Quinta-feira, 2 de Junho
Dilema do dia
Acho
as touradas um espectáculo idiota, quase tão idiota quanto alguns dos sujeitos
que se opõem às touradas.
Sexta-feira, 3 de Junho
Assinar de cruz
Eis
algumas das "personalidades" que assinaram a petição "Em
defesa da escola pública", lançada pela simpática Fenprof: Pedro
Abrunhosa, Fausto (o das cantiguinhas, não o de Goethe), Baptista Hífen
Bastos, Manuel Alegre, Helena Roseta, um escritor chamado Valter Hugo Mãe e,
naturalmente, o baterista dos Xutos & Pontapés.
Das
duas, uma. Se as referidas "personalidades" frequentaram escolas
privadas, ou nelas inscreveram a descendência, trata-se da maior
concentração de hipócritas ou alucinados desde que, na apresentação do
Trabant, os engenheiros da VEB Sachsenring anunciaram ao mundo: "Ora aqui
está um grande carro."
Se,
por outro lado, os vultos em causa frequentaram a escola pública, convinha
apurar a dimensão dos estragos que esta anda a causar ao país.
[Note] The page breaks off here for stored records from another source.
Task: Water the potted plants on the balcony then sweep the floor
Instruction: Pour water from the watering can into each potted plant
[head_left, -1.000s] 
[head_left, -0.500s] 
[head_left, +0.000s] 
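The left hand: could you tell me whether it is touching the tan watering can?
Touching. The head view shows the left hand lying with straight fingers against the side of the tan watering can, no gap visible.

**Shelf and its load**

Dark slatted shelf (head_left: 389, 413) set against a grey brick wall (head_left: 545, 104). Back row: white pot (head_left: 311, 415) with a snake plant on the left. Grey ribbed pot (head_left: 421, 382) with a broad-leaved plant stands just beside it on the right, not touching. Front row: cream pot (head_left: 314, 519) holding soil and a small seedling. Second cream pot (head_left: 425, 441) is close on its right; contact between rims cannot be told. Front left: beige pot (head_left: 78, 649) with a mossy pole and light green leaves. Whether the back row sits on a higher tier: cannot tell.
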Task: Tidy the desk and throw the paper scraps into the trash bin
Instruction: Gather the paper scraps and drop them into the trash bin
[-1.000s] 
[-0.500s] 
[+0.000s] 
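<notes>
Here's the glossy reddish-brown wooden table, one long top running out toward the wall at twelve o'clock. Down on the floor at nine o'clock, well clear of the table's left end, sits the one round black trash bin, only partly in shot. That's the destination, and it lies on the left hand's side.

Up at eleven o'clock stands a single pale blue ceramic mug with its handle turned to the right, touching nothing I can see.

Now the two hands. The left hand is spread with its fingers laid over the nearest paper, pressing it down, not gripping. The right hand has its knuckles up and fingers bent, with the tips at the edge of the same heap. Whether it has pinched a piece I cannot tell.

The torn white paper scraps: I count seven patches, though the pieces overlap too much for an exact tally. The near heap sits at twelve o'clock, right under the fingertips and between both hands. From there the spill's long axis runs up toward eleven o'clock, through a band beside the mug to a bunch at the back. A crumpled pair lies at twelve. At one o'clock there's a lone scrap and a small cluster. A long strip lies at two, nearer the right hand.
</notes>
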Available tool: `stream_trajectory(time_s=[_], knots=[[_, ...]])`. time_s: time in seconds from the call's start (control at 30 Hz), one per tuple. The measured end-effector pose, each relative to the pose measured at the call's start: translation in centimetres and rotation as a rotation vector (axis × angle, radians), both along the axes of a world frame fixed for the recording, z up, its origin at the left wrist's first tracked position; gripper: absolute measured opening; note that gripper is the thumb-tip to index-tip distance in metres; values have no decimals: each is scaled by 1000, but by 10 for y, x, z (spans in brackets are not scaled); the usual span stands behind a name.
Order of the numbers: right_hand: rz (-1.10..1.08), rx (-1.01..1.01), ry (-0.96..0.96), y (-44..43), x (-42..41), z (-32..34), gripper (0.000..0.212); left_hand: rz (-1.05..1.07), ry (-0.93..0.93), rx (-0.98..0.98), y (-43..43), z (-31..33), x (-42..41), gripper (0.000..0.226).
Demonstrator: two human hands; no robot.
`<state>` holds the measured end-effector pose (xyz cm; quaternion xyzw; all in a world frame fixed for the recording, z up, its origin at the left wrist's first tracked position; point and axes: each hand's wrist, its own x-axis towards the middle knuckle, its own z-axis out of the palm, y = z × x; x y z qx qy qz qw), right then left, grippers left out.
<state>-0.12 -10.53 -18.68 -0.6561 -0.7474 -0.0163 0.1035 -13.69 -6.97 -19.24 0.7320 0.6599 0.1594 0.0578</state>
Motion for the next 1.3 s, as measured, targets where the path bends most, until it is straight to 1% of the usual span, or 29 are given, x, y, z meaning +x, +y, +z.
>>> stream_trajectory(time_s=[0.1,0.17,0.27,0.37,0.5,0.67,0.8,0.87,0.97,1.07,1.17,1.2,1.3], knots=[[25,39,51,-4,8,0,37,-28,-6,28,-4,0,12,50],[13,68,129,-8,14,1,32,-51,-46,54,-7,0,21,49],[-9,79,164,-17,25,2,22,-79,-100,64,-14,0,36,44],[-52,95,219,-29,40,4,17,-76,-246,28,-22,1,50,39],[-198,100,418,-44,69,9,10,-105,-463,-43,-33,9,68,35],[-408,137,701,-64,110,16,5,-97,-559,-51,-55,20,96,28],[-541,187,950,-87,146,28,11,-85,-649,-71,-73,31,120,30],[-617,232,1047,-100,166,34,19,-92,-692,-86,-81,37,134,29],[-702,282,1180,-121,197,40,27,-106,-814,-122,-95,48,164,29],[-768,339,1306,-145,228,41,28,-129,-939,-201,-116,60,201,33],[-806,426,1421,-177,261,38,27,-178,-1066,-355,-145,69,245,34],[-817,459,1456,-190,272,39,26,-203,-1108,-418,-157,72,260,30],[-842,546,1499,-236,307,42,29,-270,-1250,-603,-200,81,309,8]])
Uma coisa é
darmos por adquirido que a nossa instrução média é incapaz de preparar as
crianças para o mundo real: na pior das hipóteses, arranja-se sempre o emprego
sazonal no Algarve, a casa dos pais ou um subsídio de "inserção". Coisa
muito mais grave é verificar que o ensino estatal é responsável por espécimes
como o sr. Abrunhosa ou a arquitecta Roseta, para os quais nem Aristóteles
conseguiria descobrir utilidade. A propósito, onde é que "estudou" o
sr. Mário Nogueira e porque é que ainda ninguém fechou aquilo?